On aura beau s’abstraire en de calmes maisons,
Couvrir les murs de bon silence aux pâles ganses,
La Vie impérieuse, habile aux manigances,
A des tapotements de doigts sur les cloisons.
 
Dans des chambres sans bruit on aura beau s’enclore,
On aura beau vouloir, comme je le voulais,
Que le miroir pensif soit de nacre incolore,
Un peu de clarté filtre à travers les volets.
 
Et l’on entend toujours la plainte de la Vie !

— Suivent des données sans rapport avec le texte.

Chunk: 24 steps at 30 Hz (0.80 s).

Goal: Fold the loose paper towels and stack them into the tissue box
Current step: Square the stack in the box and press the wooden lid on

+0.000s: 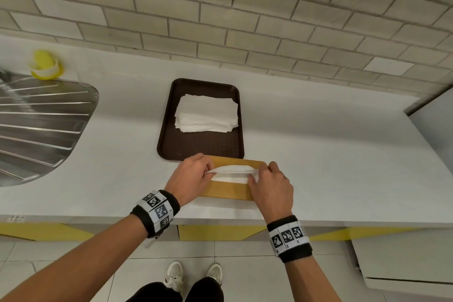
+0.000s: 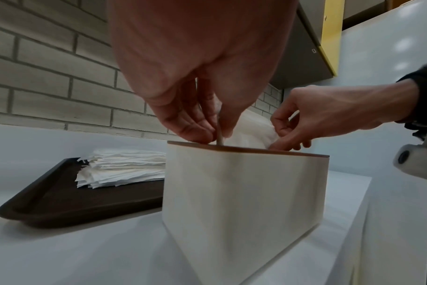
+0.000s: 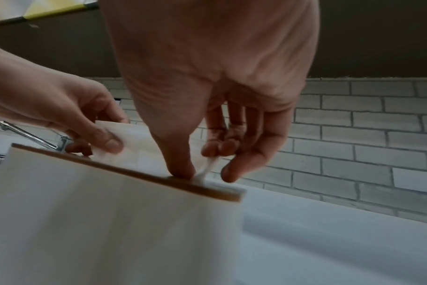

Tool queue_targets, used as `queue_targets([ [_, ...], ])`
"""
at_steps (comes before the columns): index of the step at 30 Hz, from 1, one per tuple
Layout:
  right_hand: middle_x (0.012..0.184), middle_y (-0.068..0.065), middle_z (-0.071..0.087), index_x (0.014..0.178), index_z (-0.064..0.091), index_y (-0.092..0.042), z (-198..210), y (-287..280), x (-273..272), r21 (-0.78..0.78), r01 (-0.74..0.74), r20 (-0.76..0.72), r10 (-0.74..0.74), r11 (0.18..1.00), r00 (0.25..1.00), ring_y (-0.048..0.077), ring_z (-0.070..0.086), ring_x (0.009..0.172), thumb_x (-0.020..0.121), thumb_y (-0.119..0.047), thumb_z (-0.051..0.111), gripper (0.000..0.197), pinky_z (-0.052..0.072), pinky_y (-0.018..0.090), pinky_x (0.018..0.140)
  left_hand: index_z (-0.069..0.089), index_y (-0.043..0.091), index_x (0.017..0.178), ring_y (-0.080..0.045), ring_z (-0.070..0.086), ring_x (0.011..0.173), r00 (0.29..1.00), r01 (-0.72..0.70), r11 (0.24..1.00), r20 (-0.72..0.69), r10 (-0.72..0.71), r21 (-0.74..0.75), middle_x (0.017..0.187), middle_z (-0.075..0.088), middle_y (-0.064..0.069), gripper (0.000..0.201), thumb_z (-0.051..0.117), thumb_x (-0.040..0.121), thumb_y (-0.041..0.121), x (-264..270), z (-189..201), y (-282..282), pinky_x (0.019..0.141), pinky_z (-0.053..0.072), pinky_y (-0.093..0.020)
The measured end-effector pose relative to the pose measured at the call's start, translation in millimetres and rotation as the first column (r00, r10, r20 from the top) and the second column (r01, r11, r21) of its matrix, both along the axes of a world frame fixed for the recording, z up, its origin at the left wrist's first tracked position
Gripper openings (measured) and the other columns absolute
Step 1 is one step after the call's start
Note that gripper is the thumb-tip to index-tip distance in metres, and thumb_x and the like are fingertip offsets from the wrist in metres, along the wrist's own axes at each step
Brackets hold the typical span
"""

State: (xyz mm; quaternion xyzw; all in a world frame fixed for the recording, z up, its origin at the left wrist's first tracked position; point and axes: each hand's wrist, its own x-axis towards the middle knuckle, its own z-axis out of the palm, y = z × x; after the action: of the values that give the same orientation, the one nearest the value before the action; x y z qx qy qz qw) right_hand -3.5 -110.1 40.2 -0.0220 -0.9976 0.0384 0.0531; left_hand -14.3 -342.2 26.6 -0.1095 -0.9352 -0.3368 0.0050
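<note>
A: What's the layout, big things first?

B: A white counter (image 1: pixel 318 154) runs under a tiled wall (image 1: pixel 245 19). At far left sits a steel draining board (image 1: pixel 36 125) with a yellow object (image 1: pixel 45 65) behind it. Mid-counter lies a dark tray (image 1: pixel 203 142), and the tissue box (image 1: pixel 228 191) stands at the near edge, just in front of the tray — touching it or not, I can't tell.

A: And the hands?

B: Both are on top of the box. The left hand (image 1: pixel 188 179) pinches the left end of 1 paper towel (image 1: pixel 232 169), and the right hand (image 1: pixel 269 185) pinches its right end, thumb pressed against the wooden lid (image 3: pixel 134 173). The towel stands up out of the slot in the lid, folded into a long narrow strip.

A: How far along is the job?

B: Partway, I'd judge. White paper shows inside the slot under the held towel, so some seems to be in already. But a stack of towels (image 1: pixel 207 114) lies on the far half of the tray, a good many sheets with ragged edges, so most of the work looks left.

A: Anything in the way?

B: Only the narrow slot — the towel has to go in edge-on between 2 sets of fingers. The tray sits close behind, though nothing blocks the reach to it.
</note>
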Motion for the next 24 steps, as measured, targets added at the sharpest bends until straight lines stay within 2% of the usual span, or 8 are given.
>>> queue_targets([
  [4, 0.111, 0.011, 0.062, 0.127, 0.051, -0.008, -1.7, -13.5, 0.1, -0.055, 0.18, 0.033, -0.179, 0.982, 0.983, 0.032, 0.073, 0.088, 0.101, -0.026, 0.066, 0.036, 0.049, 0.036, 0.062, 0.065, 0.024, 0.091, -0.009, 0.058, 0.078, 1.0, -0.012, 0.999, -0.001, 0.012, 0.033, 0.095, 0.06, 0.011, 0.012, 0.072, 0.101, 0.024, 5.5, -0.2, 6.2, 0.071, 0.052, -0.027],
  [7, 0.107, 0.01, 0.068, 0.122, 0.058, -0.01, -5.6, -6.0, -3.6, -0.111, 0.138, 0.105, -0.127, 0.984, 0.986, 0.033, 0.071, 0.092, 0.107, -0.015, 0.059, 0.016, 0.052, 0.038, 0.073, 0.068, 0.021, 0.094, -0.007, 0.058, 0.079, 1.0, -0.011, 0.999, 0.016, 0.01, 0.043, 0.096, 0.059, 0.011, 0.01, 0.073, 0.099, 0.014, 4.5, -1.7, 3.3, 0.073, 0.049, -0.022],
  [10, 0.095, 0.001, 0.073, 0.108, 0.072, -0.017, -1.2, 16.9, -7.3, -0.337, 0.051, 0.116, -0.012, 0.94, 0.993, 0.021, 0.069, 0.087, 0.103, -0.021, 0.073, 0.006, 0.05, 0.029, 0.075, 0.074, 0.019, 0.092, -0.005, 0.057, 0.078, 0.999, -0.017, 0.997, 0.042, 0.014, 0.075, 0.092, 0.059, 0.007, 0.01, 0.075, 0.098, 0.012, -1.8, -0.7, -8.1, 0.072, 0.045, -0.021],
  [12, 0.089, -0.006, 0.072, 0.098, 0.079, -0.024, -4.0, 37.3, -9.3, -0.521, -0.028, 0.055, 0.067, 0.853, 0.996, 0.007, 0.066, 0.083, 0.096, -0.018, 0.081, 0.007, 0.048, 0.02, 0.076, 0.078, 0.021, 0.093, -0.005, 0.059, 0.081, 0.999, 0.001, 0.995, 0.042, -0.006, 0.101, 0.092, 0.061, 0.007, 0.011, 0.076, 0.098, 0.011, -6.5, -1.9, -16.6, 0.073, 0.047, -0.02],
  [15, 0.093, -0.008, 0.066, 0.095, 0.077, -0.037, -22.5, 49.5, -2.3, -0.681, -0.091, -0.021, 0.104, 0.727, 0.994, 0.006, 0.063, 0.089, 0.098, -0.02, 0.08, 0.018, 0.046, 0.024, 0.079, 0.083, 0.023, 0.098, -0.004, 0.061, 0.087, 0.999, -0.004, 0.983, 0.039, -0.003, 0.184, 0.095, 0.063, 0.009, 0.01, 0.079, 0.096, 0.015, -8.7, -9.5, -22.4, 0.079, 0.05, -0.023],
  [19, 0.125, -0.019, 0.071, 0.103, 0.075, -0.034, -40.1, 34.8, 11.2, -0.846, -0.04, -0.028, 0.03, 0.531, 0.999, 0.007, 0.052, 0.127, 0.107, -0.036, 0.066, 0.01, 0.046, 0.033, 0.099, 0.081, 0.043, 0.102, -0.014, 0.055, 0.115, 0.994, -0.068, 0.931, 0.1, 0.034, 0.358, 0.109, 0.071, 0.02, 0.008, 0.075, 0.098, 0.04, -3.9, -24.3, -20.6, 0.099, 0.046, -0.038],
  [22, 0.109, -0.013, 0.074, 0.105, 0.073, -0.027, -43.2, 20.0, 10.2, -0.951, 0.004, -0.004, -0.027, 0.31, 1.0, 0.01, 0.064, 0.107, 0.112, -0.029, 0.059, 0.015, 0.051, 0.037, 0.09, 0.077, 0.051, 0.108, -0.008, 0.045, 0.127, 0.98, -0.155, 0.904, 0.176, 0.091, 0.399, 0.11, 0.069, 0.015, 0.018, 0.066, 0.098, 0.06, 1.7, -33.2, -18.6, 0.112, 0.04, -0.049],
  [24, 0.108, -0.011, 0.074, 0.108, 0.073, -0.029, -43.1, 13.4, 4.0, -0.971, 0.038, 0.02, -0.077, 0.236, 0.997, 0.01, 0.066, 0.1, 0.112, -0.028, 0.059, 0.014, 0.051, 0.033, 0.089, 0.075, 0.051, 0.101, -0.001, 0.045, 0.127, 0.966, -0.239, 0.873, 0.194, 0.17, 0.426, 0.111, 0.065, 0.009, 0.011, 0.067, 0.098, 0.058, 3.3, -36.7, -16.0, 0.116, 0.04, -0.05],
])
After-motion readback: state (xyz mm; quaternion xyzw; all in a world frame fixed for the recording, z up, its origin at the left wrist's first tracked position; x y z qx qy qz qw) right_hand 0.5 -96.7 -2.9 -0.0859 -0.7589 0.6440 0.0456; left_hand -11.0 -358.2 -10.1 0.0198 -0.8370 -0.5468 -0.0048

Car, malgré notre vœu d’exil, nous nous créons
Une âme solidaire et qui s’identifie
Avec la rue en pleurs dans les accordéons.
 
Et peut-on empêcher ses vitres sous la pluie
D’être comme un visage exsangue, couronné
Par des épines d’eau que le vent obstiné
Tresse parmi le verre en pleurs, que nul n’essuie !
 
Vitres pâles, sur qui les rideaux s’échancrant
Sont cause que toujours la Vie est regardée ;
Vitres : cloison lucide et transparent écran
Où la pluie est encor de la douleur dardée.
 
Vitres frêles, toujours complices du dehors,
Où même la musique, au loin, qui persévère,
Se blesse en traversant le mensonge du verre
Et m’apporte sanglants ses rythmes presque morts !
 
Ainsi la Vie encor par les carreaux m’obsède,
Car toutes les douleurs sans nom qu’on oubliait :
Les cloches, le feuillage — éternel inquiet —
La pluie, et jusqu’au cri d’une fleur qui décède,
 
Tout cela qui gémit parmi le soir tombé
Attire mon esprit dans les vitres, doux piège
Où les larmes, les glas, les rayons morts, la neige
Se mêlent dans le verre à l’azur absorbé.